- [WHAT THIS TASK INVOLVES] Would you transcribe the line containing "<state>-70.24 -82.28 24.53" and every line after it, through the end of the records below, exactly and with nothing else?

##### EXCERPTED DATA

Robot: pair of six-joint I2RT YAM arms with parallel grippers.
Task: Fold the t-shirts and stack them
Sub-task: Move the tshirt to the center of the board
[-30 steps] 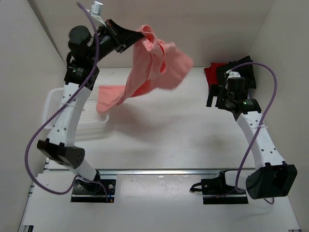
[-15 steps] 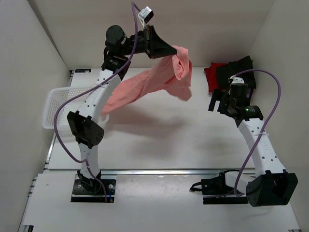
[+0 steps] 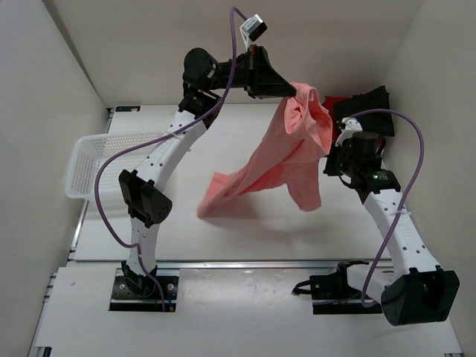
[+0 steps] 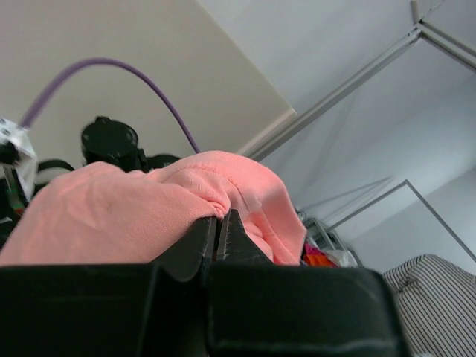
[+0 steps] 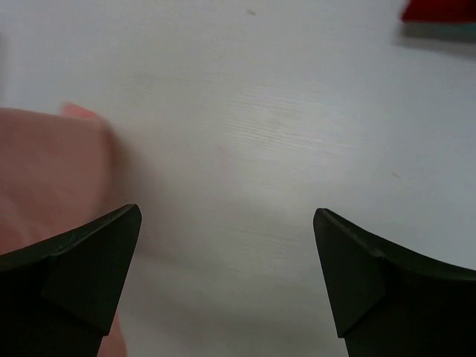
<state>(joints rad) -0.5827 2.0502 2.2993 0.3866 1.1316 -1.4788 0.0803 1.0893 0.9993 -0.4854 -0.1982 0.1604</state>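
Note:
My left gripper (image 3: 288, 88) is raised high over the table's back middle and is shut on a bunched edge of the salmon-pink t-shirt (image 3: 286, 158). The shirt hangs down from it, its lower end trailing to the table at the middle. In the left wrist view the jaws are pressed together on the pink cloth (image 4: 134, 216). My right gripper (image 3: 331, 162) is open and empty, low over the table just right of the hanging shirt, whose edge shows at the left of the right wrist view (image 5: 44, 178). Folded red (image 3: 332, 102) and black (image 3: 368, 104) t-shirts lie at the back right.
A white lattice basket (image 3: 93, 160) stands at the left edge of the table. White walls close in the back and both sides. The red shirt's corner shows at the top right of the right wrist view (image 5: 442, 11).
My left gripper has swung from the back left to the right with the pink shirt, which now hangs over the table's middle beside my right gripper. The right arm has shifted slightly.

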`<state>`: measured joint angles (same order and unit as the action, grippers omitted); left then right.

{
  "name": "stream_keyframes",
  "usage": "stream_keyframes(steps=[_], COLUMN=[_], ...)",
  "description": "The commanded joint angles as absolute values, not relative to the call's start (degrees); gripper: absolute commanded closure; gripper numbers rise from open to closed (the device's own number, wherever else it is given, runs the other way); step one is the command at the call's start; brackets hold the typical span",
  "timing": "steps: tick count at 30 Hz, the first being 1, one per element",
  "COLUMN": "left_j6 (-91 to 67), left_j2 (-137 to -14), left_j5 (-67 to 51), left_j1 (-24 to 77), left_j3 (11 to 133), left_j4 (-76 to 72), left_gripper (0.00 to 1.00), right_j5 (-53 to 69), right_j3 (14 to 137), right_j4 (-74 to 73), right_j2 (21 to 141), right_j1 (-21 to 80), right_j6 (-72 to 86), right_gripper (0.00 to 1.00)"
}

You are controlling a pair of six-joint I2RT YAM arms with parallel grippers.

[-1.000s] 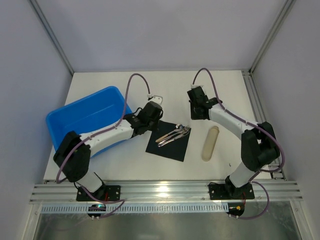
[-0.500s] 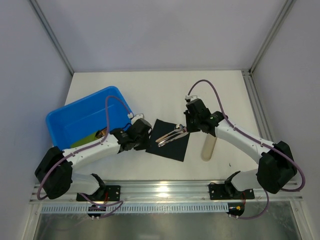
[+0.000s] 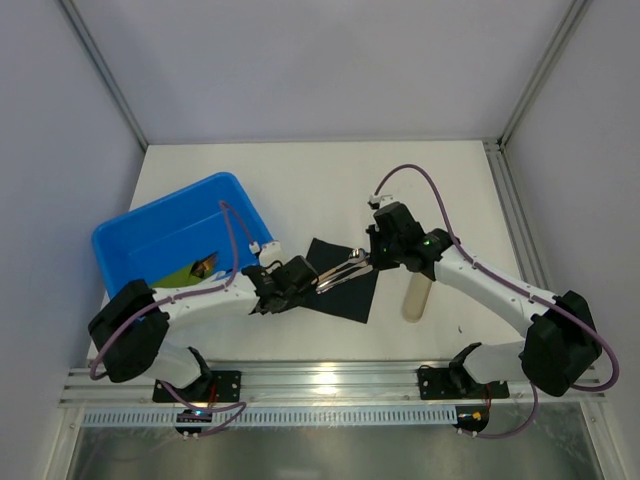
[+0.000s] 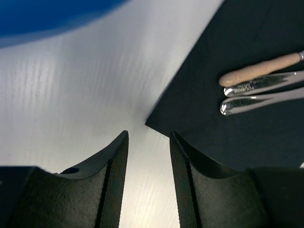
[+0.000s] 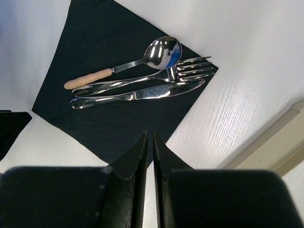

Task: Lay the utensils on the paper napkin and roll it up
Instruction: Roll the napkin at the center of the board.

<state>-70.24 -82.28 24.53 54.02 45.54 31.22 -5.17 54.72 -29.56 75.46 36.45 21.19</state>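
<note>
Left wrist view cuts the utensils (image 4: 266, 84) off at its right edge.

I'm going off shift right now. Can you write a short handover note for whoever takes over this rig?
Left gripper: open, empty, low at one corner of the paper napkin.
Right gripper: shut, empty, hovering at the napkin's edge.
Utensils: spoon, fork and knife lie side by side on the napkin, which is flat on the table.
Done: utensils placed.
Left: roll up the napkin.
</note>
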Motion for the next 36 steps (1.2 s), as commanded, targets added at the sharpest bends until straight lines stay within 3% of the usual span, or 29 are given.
stream_keyframes(steps=[1, 18, 23, 36], left_j6=[-76.5, -79.9, -79.5, -80.5], left_j2=[-83.7, -90.4, -92.8, -92.4], left_j5=[32.2, 29.9, 28.9, 31.0], left_j1=[54.0, 53.7, 53.7, 53.7], left_j3=[46.6, 48.0, 48.2, 46.8], left_j4=[33.8, 32.4, 29.7, 29.7], left_gripper=[0.58, 0.58, 0.64, 0.99], right_j5=[-5.3, -5.5, -5.6, -5.5], right_j3=[54.3, 54.6, 54.6, 54.4], right_j4=[-27.7, -27.3, -27.3, -27.5], right_j2=[73.3, 74.3, 74.5, 74.2], right_j1=[37.0, 37.0, 37.0, 37.1], right_j6=[21.5, 21.4, 21.4, 21.4], right_gripper=[0.88, 0.89, 0.89, 0.89])
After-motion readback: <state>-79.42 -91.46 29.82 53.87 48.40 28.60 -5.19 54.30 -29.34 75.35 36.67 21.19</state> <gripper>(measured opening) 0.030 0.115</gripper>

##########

- [EXERCISE ANSWER]
<state>-70.24 -82.28 24.53 54.02 45.54 31.22 -5.17 54.72 -29.56 75.46 36.45 21.19</state>
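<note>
Left wrist view cuts the utensils (image 4: 266, 84) off at its right edge.

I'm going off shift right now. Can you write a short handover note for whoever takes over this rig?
Left gripper: open, empty, low at one corner of the paper napkin.
Right gripper: shut, empty, hovering at the napkin's edge.
Utensils: spoon, fork and knife lie side by side on the napkin, which is flat on the table.
Done: utensils placed.
Left: roll up the napkin.
</note>
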Motion for the next 36 steps (1.2 s), as commanded, targets added at the sharpest bends until straight lines stay within 3% of the usual span, or 29 are given.
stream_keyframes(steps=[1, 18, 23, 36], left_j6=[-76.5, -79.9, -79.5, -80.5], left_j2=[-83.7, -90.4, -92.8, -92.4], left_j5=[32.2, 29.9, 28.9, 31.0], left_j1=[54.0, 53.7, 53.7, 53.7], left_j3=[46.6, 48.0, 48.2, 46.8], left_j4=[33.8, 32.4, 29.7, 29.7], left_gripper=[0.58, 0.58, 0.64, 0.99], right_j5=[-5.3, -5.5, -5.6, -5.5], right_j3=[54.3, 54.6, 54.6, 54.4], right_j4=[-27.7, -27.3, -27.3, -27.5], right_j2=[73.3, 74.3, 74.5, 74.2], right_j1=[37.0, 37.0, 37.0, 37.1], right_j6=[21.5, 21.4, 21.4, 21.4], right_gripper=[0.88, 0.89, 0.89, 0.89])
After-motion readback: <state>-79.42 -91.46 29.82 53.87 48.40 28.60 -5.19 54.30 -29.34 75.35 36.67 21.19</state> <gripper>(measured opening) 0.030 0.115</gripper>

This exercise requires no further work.